Данченко рассвирепел: принародно поднимают на смех! Кобылка умоляюще глядела на старшину: помоги, человече…
— Снять немедля!
Костя пожал плечами, спешился, подсунул клинок под бинт, срезал.
— У товарища Буденного на сабле написано: «Без нужды не вынимай, без славы не вкладывай». Хорошие слова, верно?
— Так Буденный маршал, а я рядовой. Полы… где драконить — в казарме или на кухне?
— В казарме, — ласково ответил старшина. — И на кухне.
Петухов скоблил Бурю до изнеможения, такого туалета ей еще не устраивали. Покладистая кобылка покорно терпела. Костя старательно расчесывал пышную гриву, выбирал репьи. Подошел Говорухин, посоветовал:
— По крупу щеткой проведи. Пыльный.
— Может, этой трясунье заодно и подхвостницу подмыть? Тащи скипидар!
— Сперва на себе попробуй… Закуришь?
Петухов затянулся горьковатым дымком, проводник все приглядывался к нему.
— Смурной ты какой-то, Кинстинтин. Хвораешь?

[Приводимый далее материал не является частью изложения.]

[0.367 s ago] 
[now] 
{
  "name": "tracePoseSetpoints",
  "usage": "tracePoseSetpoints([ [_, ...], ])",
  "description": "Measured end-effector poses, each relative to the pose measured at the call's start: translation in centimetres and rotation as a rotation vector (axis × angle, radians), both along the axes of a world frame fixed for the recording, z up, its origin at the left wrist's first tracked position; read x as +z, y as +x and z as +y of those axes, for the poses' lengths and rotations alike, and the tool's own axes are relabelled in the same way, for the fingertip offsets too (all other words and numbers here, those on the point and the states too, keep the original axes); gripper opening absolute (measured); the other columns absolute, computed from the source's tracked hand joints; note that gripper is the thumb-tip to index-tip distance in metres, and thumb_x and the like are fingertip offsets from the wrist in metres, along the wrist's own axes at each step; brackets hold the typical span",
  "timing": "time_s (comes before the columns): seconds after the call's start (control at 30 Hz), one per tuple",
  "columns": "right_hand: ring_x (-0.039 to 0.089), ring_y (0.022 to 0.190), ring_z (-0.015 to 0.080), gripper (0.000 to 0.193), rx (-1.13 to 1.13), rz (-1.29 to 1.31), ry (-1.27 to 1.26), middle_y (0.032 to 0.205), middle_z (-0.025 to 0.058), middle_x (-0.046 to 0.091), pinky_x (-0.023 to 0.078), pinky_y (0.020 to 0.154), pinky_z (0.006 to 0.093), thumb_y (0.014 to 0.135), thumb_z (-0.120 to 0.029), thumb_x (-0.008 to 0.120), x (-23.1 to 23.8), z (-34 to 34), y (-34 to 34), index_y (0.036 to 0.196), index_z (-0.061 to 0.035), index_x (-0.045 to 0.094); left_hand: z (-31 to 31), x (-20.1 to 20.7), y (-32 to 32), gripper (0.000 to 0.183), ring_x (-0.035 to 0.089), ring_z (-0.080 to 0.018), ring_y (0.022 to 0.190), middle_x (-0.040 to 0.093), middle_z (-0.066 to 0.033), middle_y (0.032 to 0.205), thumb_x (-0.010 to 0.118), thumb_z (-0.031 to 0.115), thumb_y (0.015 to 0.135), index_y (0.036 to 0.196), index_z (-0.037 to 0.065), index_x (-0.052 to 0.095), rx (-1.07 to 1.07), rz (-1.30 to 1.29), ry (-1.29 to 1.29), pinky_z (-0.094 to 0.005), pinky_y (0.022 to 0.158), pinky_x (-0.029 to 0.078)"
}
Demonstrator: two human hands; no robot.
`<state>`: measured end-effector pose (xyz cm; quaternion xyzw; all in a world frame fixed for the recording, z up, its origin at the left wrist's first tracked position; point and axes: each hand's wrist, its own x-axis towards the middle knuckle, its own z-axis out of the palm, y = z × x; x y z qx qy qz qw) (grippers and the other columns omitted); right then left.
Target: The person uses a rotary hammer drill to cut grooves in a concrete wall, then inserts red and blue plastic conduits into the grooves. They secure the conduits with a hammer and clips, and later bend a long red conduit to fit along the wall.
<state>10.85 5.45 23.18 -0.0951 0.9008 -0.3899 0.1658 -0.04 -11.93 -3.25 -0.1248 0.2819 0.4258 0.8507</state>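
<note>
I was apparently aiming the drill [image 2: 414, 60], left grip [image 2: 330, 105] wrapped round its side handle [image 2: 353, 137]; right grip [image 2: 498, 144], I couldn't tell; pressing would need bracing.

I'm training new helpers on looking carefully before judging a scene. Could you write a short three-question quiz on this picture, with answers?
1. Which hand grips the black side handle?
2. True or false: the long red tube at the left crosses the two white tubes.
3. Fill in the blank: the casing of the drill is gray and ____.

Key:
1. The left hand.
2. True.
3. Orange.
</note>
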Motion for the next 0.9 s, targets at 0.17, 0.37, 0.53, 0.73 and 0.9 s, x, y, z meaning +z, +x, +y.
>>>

— Здоров. Муторно мне, Пишка. Письмо сегодня получил, люди на фронте жизни кладут, а мы здесь на солнышке загораем.
— Ну уж нет! Гнешь через дугу.
— Знаю, знаю, скажешь, на других заставах жарко. Нарушителей ловят, банды отбивают. Не спорю. Честно говоря, завидую я ребятам, которые на тех заставах служат, они дело делают, а мы? Я очень внимательно слушаю сообщения о подвигах пограничников других застав, других — понимаешь? Все, что происходит, происходит где-то очень далеко, за сотни километров, до нас даже эхо стрельбы не доносится. А к нам кто полезет? Тайга, горы…
— Не, Кинстинтин, ты не прав. Неужто ничего не слыхал про нашу заставу?
— Почему «не слыхал»? Замполит рассказывал много интересного. Только это когда было? В одна тысяча девятьсот лохматом году? А сейчас — сонное царство. Так и проживем без выстрела до самой победы.